- Mug shot of Lam in 2024
- Born: Malone Lam Yu Xuan 19 July 2004 (age 22) Singapore
- Other names: Anne Hathaway; King Greavys (or Greavy); $$$; 7; Kg;
- Date apprehended: 18 September 2024

= Malone Lam =

Cybercriminal (born 2004)

Malone Lam Yu Xuan (born 19 July 2004) is a Singaporean man convicted for his connection to a cryptocurrency theft and money laundering scheme exceeding $260 million, according to the U.S. Attorney's Office for the District of Columbia.

In 2024, Lam and his associates stole more than 4,100 Bitcoin from a single investor, in what authorities described as the largest known single-victim cryptocurrency heist in history and the first Bitcoin-related Racketeer Influenced and Corrupt Organizations Act (RICO) in history. Lam admitted to being involved in multiple crypto thefts. In September 2026, Lam pleaded guilty to participating in a RICO conspiracy. He is currently awaiting sentencing.

== Early life and education ==
Lam grew up in Singapore. He attended Unity Secondary School in Choa Chu Kang in 2017. By his teenage years, he had dropped out of school and became involved in cryptocurrency trading and online gaming communities, including Minecraft and Discord.

In October 2023, he moved to the United States, residing in Miami, Los Angeles, and the Hamptons. He entered the United States via the Visa Waiver Program, which had expired by 2024.

== Background ==
Lam started the social engineering enterprise with two roommates while living in Texas. Over the following months, the group grew to 14 members from California, Connecticut, New York, and Florida, as well as outside the United States. The group targeted people with large amounts of cryptocurrency, identified through hacked databases, information purchased on the dark web, and phishing e-mails. The stolen currency would then be laundered and cashed out into physical fiat money. By 2024, members of the group began arming themselves with guns, and on 8 July of the same year, the group burglarized the home of a victim in New Mexico, stealing hardware containing cryptocurrency.

According to The New York Times, Lam and his co-conspirator Jeandiel Serrano live-streamed a social engineering heist to friends online and later used the stolen funds to go on a spending spree involving 33 luxury cars, jewelry, travel, and nightclubs before being arrested within a month of the theft.

Lam was arrested by the Federal Bureau of Investigation (FBI) on 18 September 2024 in Miami. He had thrown his mobile phone into Biscayne Bay before being apprehended, having been informed by an off-duty police officer of his impending arrest. The network surrounding Lam continued its activities until May 2025.
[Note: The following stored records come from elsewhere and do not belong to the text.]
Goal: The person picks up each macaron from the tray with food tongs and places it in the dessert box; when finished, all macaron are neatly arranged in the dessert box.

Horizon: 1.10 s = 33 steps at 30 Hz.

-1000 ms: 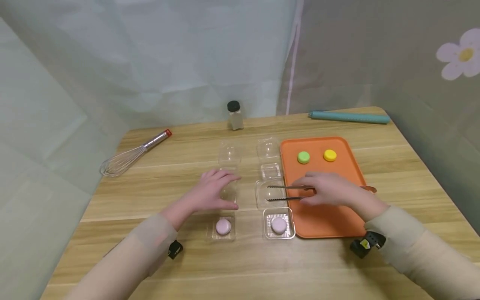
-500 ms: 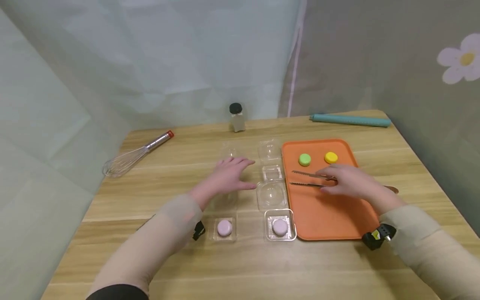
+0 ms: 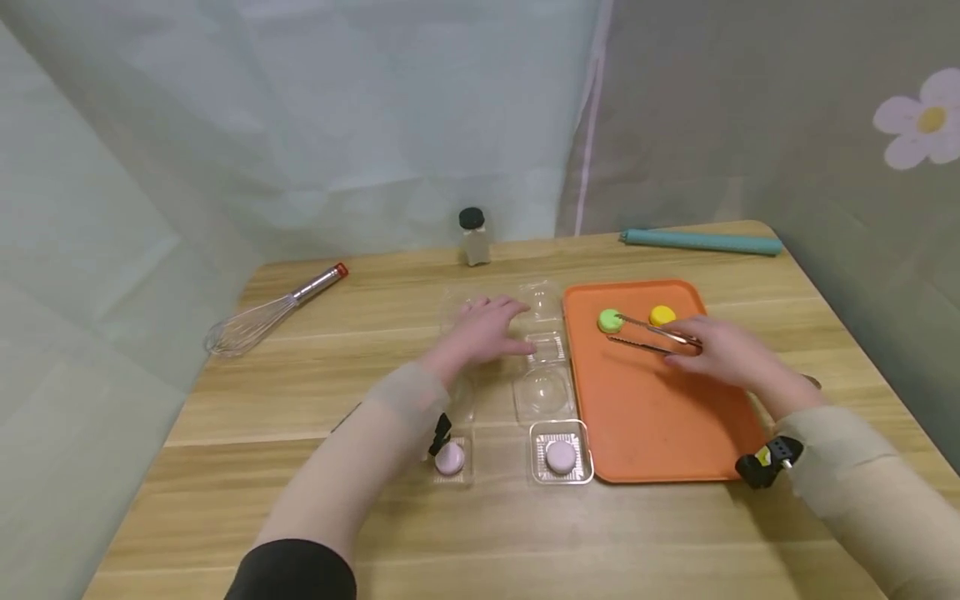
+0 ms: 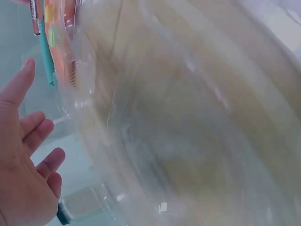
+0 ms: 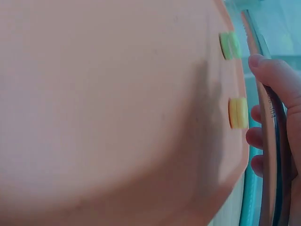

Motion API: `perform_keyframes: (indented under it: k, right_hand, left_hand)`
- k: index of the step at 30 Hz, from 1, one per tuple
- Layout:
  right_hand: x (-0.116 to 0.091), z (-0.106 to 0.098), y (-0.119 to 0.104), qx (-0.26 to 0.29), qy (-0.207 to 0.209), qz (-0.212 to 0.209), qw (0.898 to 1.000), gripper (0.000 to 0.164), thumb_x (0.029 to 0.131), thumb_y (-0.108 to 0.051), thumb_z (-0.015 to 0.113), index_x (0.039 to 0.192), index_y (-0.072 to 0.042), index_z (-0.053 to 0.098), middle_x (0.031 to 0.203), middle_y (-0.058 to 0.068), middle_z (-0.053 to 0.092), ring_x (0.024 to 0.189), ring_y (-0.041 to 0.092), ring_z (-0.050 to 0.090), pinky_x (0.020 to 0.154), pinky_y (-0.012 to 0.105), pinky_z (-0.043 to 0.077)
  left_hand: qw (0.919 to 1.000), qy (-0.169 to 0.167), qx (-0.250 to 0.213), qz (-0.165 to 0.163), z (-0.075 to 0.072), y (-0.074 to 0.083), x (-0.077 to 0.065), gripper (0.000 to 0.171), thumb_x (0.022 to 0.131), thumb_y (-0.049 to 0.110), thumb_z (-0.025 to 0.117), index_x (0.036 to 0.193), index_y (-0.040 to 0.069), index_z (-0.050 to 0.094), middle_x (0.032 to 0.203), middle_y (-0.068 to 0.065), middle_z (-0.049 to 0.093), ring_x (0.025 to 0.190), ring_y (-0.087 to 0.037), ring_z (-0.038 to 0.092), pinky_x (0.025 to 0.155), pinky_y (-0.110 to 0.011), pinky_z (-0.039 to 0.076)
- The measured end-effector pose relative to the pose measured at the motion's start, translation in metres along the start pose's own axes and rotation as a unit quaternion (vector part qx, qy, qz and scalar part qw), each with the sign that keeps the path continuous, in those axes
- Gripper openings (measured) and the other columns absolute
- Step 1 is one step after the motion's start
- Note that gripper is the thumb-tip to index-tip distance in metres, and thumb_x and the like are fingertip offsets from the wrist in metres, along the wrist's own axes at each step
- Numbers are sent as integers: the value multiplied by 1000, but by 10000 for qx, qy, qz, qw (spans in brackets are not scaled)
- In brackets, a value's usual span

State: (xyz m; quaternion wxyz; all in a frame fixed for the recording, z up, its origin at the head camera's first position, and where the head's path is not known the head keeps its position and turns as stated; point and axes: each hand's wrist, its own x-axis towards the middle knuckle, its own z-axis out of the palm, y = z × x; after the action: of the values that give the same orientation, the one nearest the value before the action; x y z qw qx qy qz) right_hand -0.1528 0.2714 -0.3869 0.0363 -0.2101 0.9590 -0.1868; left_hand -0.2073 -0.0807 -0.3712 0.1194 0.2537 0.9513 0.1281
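Serving tongs (image 3: 642,343) are gripped in my right hand (image 3: 723,350), above the orange tray (image 3: 660,442). Their parted tips reach toward a green macaron (image 3: 607,320); one tip overlaps it in the head view. A yellow macaron (image 3: 662,315) sits on the tray just beyond the tongs. My left hand (image 3: 486,332) has relaxed, spread fingers and holds nothing. Its fingertips are close beside the far right clear plastic box (image 3: 546,347), whose lid (image 3: 540,302) lies open behind it. In the left wrist view, the fingers (image 4: 21,84) stand apart.
Lilac macarons (image 3: 449,458) (image 3: 561,457) sit in the two near clear boxes; their lids lie open behind. A whisk (image 3: 251,326) lies at left. At the back stand a black-capped jar (image 3: 476,247) and a teal rod-shaped thing (image 3: 701,242).
My right hand has carried the tongs right and away from me, from over the near boxes to the green macaron. My left hand has moved right and farther back.
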Motion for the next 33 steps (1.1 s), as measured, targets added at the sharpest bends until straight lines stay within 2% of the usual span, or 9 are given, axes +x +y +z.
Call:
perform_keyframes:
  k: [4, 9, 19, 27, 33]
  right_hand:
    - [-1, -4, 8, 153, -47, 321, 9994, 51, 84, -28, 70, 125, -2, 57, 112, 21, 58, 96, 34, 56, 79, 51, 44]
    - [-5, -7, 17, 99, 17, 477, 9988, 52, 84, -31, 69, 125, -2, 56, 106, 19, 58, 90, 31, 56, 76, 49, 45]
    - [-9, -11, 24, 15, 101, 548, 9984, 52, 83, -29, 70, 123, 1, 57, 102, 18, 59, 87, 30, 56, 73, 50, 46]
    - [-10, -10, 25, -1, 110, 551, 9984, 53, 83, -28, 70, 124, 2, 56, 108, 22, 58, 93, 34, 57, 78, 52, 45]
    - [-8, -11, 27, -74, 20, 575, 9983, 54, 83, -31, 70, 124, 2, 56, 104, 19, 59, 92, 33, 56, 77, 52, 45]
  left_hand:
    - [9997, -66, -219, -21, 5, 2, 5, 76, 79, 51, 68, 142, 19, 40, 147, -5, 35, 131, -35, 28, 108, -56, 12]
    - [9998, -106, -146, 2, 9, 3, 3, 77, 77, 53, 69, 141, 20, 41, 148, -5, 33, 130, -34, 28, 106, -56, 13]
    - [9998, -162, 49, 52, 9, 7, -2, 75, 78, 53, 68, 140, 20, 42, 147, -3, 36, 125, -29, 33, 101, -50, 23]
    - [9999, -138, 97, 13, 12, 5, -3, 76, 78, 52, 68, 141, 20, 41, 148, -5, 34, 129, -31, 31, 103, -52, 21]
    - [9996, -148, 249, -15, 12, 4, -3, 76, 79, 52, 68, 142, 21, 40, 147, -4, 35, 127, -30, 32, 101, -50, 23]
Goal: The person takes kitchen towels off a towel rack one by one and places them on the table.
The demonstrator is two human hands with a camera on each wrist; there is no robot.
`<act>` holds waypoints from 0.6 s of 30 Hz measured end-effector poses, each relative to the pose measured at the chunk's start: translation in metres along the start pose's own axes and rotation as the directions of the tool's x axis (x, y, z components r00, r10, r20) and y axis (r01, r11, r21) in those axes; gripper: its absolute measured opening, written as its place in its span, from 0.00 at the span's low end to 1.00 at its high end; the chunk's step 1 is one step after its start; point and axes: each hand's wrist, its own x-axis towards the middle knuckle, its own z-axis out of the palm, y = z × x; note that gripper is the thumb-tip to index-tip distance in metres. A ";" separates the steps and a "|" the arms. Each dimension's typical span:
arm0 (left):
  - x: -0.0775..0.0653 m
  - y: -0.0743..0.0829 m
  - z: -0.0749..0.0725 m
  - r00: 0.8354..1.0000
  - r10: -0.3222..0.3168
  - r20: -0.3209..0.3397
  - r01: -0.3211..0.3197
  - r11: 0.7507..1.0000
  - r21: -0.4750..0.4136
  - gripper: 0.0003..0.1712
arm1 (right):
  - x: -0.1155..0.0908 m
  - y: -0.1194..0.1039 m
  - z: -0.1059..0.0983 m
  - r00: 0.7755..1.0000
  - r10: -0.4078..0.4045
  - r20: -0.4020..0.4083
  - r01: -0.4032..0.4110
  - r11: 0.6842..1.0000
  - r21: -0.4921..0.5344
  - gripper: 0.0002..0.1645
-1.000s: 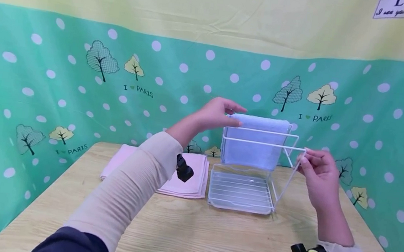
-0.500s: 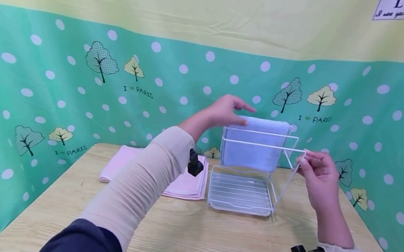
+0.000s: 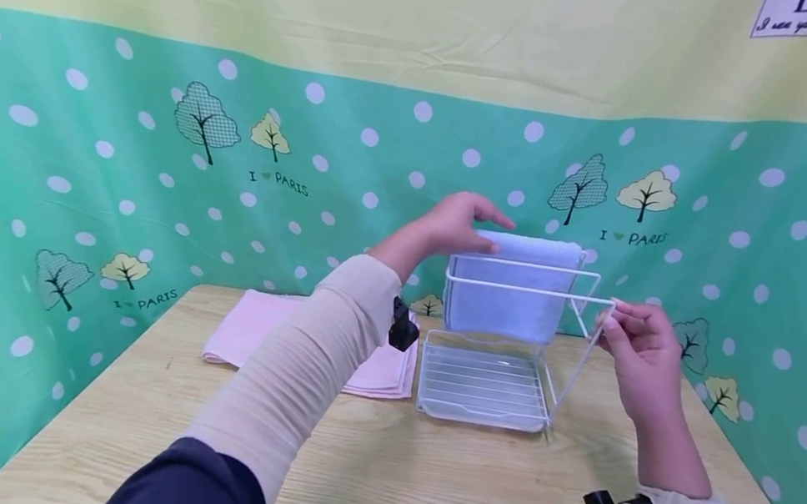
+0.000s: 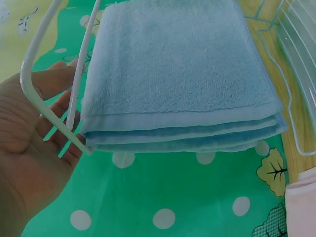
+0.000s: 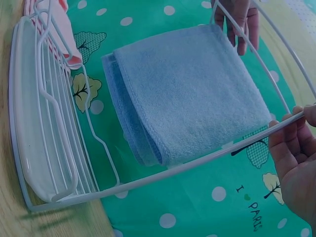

In 2025, a superseding federal indictment expanded the case, describing a wider criminal enterprise that allegedly operated from 2023 to 2025. According to the indictment, Lam and 12 others orchestrated additional thefts. In November 2025, it was reported that U.S. prosecutors had offered Lam a new plea deal. As of May 2026, nine defendants had pleaded guilty to charges, some of whom voiced a willingness to testify against Lam. On 8 September 2026, Lam pleaded guilty to participating in a RICO conspiracy, and a status hearing is scheduled for December.